:: YOUR INSTRUCTIONS ::
Lines that include the word "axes" should be copied from the listing that follows.

SOURCE DATA Block Start

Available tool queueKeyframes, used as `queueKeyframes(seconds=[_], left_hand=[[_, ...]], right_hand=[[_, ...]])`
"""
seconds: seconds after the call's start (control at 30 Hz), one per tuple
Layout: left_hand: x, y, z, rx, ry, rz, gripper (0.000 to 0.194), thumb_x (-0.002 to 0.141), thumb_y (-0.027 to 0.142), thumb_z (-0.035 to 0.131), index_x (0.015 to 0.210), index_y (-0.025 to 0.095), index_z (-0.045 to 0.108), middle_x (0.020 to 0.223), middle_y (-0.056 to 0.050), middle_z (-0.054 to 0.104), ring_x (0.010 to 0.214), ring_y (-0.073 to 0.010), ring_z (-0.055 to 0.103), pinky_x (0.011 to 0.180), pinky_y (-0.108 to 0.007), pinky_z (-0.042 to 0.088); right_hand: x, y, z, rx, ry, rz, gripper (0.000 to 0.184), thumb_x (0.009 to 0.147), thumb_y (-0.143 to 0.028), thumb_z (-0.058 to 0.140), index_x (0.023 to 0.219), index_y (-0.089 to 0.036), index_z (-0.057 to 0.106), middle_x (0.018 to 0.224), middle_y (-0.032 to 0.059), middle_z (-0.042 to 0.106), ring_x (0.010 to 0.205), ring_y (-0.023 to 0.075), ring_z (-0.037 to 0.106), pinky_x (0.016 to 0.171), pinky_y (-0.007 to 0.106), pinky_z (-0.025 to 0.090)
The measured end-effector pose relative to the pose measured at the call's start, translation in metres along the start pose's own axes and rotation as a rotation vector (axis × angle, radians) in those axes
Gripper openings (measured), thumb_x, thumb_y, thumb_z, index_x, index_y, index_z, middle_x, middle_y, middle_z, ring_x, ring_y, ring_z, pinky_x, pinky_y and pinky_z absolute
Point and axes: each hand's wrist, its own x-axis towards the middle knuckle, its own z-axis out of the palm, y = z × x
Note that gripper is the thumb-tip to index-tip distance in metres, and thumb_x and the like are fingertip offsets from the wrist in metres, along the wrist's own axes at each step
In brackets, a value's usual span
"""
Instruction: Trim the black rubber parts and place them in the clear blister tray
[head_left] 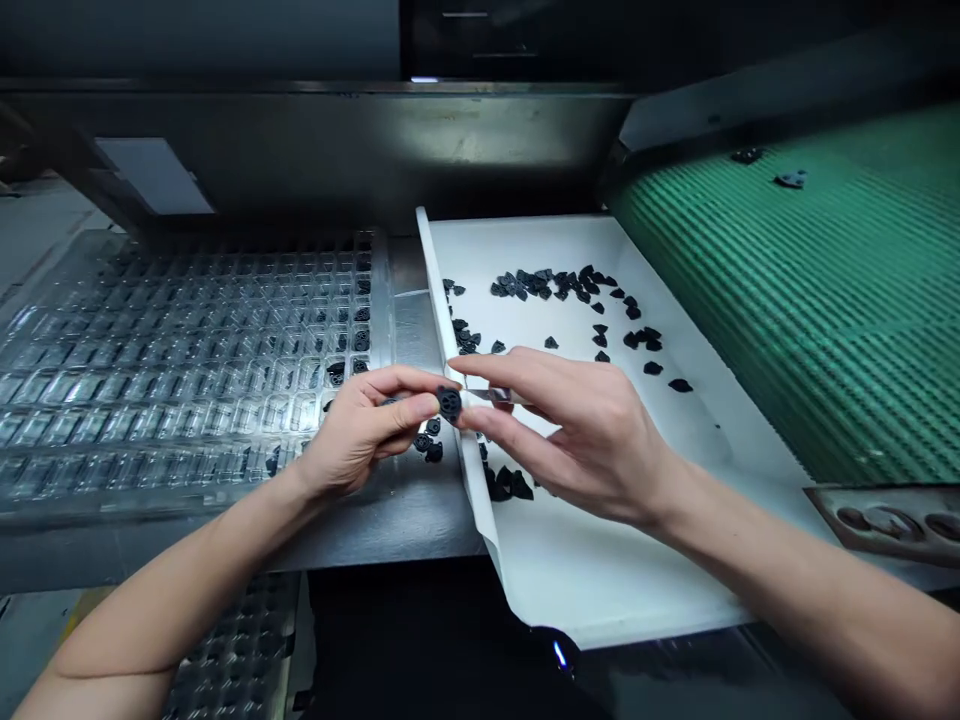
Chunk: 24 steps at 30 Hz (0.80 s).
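A small black moulded part (449, 403) with a round face and holes is pinched between the thumb and forefinger of my left hand (371, 420). My right hand (581, 425) meets it from the other side, its fingertips at the part's edge. Within the right fingers lies a thin, shiny metal tool (491, 396) like a blade, mostly hidden by them. Both hands are above the raised left edge of a white tray (637, 570). Below the left hand, several similar black parts (429, 445) rest on the metal table.
Many loose black pieces (540, 284) are scattered in the white tray. Left of it, a clear compartmented tray (187, 350) holds black parts in its right column. A green ribbed conveyor belt (825, 290) runs along the right, and a metal panel (337, 150) stands behind.
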Motion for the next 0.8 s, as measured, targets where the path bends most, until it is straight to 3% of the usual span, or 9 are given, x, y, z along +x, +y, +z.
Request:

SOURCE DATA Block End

:: YOUR RESPONSE ::
The measured end-effector pose relative to the pose measured at the call's start, translation in metres along the start pose's own axes and rotation as a rotation vector (axis × angle, radians) in those axes
Point and axes: each hand's wrist, its own x-axis towards the middle knuckle, its own z-axis out of the palm, y = z × x
Note that gripper is the thumb-tip to index-tip distance in metres, and thumb_x and the like are fingertip offsets from the wrist in metres, along the wrist's own axes at each step

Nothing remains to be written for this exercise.